I’d like to use a weighted decomposition kernel in a Gaussian process in stan.
The weighted decomposition kernel is:
k(s, s’) = \sum_{i=1}^L \left(S(s_i, s’i) \sum{l\in \text{nbs}(i)} S(s_l, s’_l) \right)

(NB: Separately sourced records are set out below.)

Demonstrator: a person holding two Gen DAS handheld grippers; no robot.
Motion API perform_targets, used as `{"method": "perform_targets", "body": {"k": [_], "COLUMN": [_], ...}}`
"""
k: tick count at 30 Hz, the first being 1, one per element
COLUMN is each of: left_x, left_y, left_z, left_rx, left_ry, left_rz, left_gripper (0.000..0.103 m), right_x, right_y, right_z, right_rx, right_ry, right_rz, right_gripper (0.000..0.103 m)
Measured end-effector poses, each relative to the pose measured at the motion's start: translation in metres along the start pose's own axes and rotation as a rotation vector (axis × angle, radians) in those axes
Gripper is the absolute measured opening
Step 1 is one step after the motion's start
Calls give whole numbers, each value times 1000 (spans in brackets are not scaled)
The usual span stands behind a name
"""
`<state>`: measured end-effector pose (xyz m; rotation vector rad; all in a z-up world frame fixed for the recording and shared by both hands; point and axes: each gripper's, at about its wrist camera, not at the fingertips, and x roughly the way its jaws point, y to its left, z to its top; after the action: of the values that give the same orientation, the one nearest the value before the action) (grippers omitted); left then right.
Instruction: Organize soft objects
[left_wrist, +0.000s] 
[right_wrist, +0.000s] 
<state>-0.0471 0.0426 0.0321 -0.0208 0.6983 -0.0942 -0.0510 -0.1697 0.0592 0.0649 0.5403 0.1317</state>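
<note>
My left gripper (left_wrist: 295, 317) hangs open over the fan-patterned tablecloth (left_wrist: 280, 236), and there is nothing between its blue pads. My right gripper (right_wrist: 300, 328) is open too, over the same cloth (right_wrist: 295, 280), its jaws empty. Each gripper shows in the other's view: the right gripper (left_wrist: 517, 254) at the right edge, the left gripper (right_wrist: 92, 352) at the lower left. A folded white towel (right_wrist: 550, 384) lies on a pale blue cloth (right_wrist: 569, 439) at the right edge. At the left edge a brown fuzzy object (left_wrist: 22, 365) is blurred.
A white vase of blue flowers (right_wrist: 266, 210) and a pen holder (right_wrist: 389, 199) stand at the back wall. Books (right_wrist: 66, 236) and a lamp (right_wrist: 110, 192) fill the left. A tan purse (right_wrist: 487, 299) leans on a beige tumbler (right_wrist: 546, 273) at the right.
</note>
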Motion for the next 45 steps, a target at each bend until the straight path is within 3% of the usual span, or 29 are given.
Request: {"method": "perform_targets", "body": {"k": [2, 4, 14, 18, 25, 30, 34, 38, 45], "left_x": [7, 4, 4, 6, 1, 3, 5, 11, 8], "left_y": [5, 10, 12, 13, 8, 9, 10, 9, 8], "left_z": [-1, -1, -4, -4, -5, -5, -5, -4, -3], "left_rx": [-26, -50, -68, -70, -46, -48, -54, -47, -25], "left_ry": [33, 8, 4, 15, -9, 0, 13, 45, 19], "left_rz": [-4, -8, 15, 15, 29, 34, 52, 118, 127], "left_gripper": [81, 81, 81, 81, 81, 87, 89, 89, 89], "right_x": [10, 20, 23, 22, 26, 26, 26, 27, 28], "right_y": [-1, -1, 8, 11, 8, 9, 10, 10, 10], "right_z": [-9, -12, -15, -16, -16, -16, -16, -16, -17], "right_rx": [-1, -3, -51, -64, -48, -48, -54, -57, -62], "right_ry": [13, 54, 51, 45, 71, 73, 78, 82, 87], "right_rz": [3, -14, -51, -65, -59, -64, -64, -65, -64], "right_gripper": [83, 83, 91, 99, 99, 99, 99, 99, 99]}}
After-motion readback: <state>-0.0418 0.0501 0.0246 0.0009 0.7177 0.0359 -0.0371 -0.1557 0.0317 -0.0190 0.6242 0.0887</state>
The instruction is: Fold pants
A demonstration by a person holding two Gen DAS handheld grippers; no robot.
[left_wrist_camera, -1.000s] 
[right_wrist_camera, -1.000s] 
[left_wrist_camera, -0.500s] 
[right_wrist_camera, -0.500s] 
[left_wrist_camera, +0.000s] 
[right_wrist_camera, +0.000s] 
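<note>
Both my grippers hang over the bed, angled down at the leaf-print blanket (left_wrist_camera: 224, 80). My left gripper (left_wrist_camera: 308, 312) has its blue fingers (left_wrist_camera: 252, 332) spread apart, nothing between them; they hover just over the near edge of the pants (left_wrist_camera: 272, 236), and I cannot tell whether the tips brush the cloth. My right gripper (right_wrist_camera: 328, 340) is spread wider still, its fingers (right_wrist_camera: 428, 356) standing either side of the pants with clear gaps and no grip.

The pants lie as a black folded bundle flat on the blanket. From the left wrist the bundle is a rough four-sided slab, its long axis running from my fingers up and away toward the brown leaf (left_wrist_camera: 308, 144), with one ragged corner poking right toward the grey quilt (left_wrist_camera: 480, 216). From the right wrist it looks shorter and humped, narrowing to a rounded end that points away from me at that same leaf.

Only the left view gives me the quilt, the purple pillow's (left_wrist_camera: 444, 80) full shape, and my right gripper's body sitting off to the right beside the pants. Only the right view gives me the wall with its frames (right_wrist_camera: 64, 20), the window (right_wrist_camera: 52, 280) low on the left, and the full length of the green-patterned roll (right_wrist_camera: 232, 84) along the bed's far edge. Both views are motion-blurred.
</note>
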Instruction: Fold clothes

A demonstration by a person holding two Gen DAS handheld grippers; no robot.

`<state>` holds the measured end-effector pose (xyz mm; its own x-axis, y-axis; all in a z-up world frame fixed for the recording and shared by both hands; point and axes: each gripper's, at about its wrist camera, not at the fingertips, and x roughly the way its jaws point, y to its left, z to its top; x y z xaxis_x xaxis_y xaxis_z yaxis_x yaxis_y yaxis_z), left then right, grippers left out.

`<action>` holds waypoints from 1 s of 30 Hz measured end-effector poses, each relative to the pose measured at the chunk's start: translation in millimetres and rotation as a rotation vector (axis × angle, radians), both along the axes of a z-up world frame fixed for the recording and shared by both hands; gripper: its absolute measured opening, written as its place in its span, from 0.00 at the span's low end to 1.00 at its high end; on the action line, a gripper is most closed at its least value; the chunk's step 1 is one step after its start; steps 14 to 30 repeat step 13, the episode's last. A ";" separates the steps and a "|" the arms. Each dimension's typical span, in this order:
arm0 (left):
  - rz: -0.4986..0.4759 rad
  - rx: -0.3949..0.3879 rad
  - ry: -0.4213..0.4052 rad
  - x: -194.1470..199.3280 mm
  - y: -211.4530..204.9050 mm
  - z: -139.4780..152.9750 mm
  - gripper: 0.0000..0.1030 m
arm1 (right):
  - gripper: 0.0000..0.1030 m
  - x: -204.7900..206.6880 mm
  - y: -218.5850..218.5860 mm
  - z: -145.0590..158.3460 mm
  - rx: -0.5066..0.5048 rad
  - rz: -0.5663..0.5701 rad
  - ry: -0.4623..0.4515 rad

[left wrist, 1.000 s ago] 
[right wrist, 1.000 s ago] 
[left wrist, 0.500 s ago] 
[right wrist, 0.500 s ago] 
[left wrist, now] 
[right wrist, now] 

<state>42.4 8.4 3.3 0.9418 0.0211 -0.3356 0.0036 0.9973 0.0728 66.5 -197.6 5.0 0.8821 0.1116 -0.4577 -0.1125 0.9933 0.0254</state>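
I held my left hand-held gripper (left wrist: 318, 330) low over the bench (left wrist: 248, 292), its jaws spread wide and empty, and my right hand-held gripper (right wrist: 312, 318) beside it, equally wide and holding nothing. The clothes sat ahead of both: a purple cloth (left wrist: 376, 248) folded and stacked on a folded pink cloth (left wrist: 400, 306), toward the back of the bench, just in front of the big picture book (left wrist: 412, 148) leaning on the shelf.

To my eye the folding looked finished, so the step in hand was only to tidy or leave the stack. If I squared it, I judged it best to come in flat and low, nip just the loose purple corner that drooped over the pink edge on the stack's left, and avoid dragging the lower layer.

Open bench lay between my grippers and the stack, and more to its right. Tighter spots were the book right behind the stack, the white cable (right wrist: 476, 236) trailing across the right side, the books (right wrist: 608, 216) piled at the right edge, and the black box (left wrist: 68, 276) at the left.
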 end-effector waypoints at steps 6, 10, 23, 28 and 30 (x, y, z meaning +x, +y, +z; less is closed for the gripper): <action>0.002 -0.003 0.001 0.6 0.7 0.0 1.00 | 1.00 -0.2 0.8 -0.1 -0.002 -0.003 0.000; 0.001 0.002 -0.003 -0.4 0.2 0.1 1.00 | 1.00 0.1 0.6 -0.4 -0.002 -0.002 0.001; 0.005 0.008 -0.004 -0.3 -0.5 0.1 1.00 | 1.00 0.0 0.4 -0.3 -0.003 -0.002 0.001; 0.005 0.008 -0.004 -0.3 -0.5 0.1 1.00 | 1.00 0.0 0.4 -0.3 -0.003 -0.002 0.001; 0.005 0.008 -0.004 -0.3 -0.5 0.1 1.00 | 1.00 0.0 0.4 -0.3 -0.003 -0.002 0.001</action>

Where S is a substitution matrix.
I can do it like this:
functions {
real wdk(int[] x1, int[] x2, int[,] adj, int L, matrix S){
vector[L] K;
real subs[L + 1];
subs[L + 1] = 0;
for (k in 1:L){
subs[k] = S[x1[k], x2[k]];
}
for (k in 1:L){
K[k] = subs[k] * sum(subs[adj[k]]);
}
return sum(K);
}
matrix wd_cov(int[,] X1, int[,] X2, int[,] adj, int L, matrix S){
int n1 = size(X1);
int n2 = size(X2);
int x1[L];
int x2[L];
matrix[n1, n2] K;
vector[n1] K1;
row_vector[n2] K2;
for (i in 1:n1){
for (j in 1:n2){
K[i, j] = wdk(X1[i], X2[j], adj, L, S);
}
}
for (i in 1:n1){
K1[i] = wdk(X1[i], X1[i], adj, L, S);
}
for (i in 1:n2){
K2[i] = wdk(X2[i], X2[i], adj, L, S);
}
K1 = sqrt(K1);
K2 = sqrt(K2);
for (i in 1:n2){
K[:, i] = K[:, i] ./ K1;
}
for (i in 1:n1){
K[i] = K[i] ./ K2;
}
return K;
}
}
data {
int<lower=1> n1;
int<lower=1> n2;
int<lower=1> L;
int<lower=1> n_subs;
int<lower=2> D;
int X1[n1, L];
int X2[n2, L];
int adj[L, n_subs];
matrix[D, D] S;
}
generated quantities {
matrix[n1, n2] cov = wd_cov(X1, X2, adj, L, S);
}
But the loop is very very slow. In numpy or pytorch I can implement a much faster (but memory-intensive) version of the kernel with fancy indexing:
class WeightedDecompositionKernel(object):
def __init__(self, contacts, S, L):
super(WeightedDecompositionKernel, self).__init__()
self.S = S
self.graph = self.make_graph(contacts, L)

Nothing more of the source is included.